Would you retype the whole listing exactly?
Information provided below:
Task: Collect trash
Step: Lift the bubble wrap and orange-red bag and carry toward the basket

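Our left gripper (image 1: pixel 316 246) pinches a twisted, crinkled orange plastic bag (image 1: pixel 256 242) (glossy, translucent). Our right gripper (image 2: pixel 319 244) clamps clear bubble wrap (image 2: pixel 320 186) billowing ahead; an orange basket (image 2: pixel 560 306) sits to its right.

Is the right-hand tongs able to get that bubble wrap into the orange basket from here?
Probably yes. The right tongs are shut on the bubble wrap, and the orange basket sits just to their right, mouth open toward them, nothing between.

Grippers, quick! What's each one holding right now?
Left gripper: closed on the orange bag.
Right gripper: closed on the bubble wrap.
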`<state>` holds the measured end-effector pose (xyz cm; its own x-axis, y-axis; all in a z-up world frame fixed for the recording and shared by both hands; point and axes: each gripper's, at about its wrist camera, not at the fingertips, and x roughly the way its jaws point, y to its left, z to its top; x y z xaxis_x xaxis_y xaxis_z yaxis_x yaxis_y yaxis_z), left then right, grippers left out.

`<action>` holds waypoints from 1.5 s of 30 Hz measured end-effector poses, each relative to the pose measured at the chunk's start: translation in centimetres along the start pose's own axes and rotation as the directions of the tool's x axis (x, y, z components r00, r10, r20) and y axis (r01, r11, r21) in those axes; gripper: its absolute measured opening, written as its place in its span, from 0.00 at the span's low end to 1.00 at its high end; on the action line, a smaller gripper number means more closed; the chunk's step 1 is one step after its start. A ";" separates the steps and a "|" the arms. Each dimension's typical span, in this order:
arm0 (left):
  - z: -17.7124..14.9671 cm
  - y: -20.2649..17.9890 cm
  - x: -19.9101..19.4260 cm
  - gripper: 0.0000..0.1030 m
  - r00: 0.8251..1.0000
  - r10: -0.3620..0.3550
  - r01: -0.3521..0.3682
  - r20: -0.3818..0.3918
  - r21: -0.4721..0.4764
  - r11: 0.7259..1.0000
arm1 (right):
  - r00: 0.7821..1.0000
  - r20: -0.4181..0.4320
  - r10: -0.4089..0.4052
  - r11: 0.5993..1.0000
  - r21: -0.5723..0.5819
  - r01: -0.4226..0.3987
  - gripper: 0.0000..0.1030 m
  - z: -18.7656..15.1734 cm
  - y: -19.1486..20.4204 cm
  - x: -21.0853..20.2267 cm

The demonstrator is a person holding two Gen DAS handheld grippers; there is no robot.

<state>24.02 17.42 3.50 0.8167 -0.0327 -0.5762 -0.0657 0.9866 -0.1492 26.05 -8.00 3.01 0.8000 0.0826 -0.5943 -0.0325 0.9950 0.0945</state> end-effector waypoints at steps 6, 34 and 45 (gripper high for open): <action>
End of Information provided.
Reply to the exercise:
Task: Collect trash
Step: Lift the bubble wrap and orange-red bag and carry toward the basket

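Our left gripper (image 1: pixel 316 246) pinches a twisted, crinkled orange plastic bag (image 1: pixel 256 242) (glossy, translucent). Our right gripper (image 2: pixel 319 244) clamps clear bubble wrap (image 2: pixel 320 186) billowing ahead; an orange basket (image 2: pixel 560 306) sits to its right.

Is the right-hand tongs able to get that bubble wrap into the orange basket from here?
Probably yes. The right tongs are shut on the bubble wrap, and the orange basket sits just to their right, mouth open toward them, nothing between.

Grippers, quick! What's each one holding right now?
Left gripper: closed on the orange bag.
Right gripper: closed on the bubble wrap.
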`<state>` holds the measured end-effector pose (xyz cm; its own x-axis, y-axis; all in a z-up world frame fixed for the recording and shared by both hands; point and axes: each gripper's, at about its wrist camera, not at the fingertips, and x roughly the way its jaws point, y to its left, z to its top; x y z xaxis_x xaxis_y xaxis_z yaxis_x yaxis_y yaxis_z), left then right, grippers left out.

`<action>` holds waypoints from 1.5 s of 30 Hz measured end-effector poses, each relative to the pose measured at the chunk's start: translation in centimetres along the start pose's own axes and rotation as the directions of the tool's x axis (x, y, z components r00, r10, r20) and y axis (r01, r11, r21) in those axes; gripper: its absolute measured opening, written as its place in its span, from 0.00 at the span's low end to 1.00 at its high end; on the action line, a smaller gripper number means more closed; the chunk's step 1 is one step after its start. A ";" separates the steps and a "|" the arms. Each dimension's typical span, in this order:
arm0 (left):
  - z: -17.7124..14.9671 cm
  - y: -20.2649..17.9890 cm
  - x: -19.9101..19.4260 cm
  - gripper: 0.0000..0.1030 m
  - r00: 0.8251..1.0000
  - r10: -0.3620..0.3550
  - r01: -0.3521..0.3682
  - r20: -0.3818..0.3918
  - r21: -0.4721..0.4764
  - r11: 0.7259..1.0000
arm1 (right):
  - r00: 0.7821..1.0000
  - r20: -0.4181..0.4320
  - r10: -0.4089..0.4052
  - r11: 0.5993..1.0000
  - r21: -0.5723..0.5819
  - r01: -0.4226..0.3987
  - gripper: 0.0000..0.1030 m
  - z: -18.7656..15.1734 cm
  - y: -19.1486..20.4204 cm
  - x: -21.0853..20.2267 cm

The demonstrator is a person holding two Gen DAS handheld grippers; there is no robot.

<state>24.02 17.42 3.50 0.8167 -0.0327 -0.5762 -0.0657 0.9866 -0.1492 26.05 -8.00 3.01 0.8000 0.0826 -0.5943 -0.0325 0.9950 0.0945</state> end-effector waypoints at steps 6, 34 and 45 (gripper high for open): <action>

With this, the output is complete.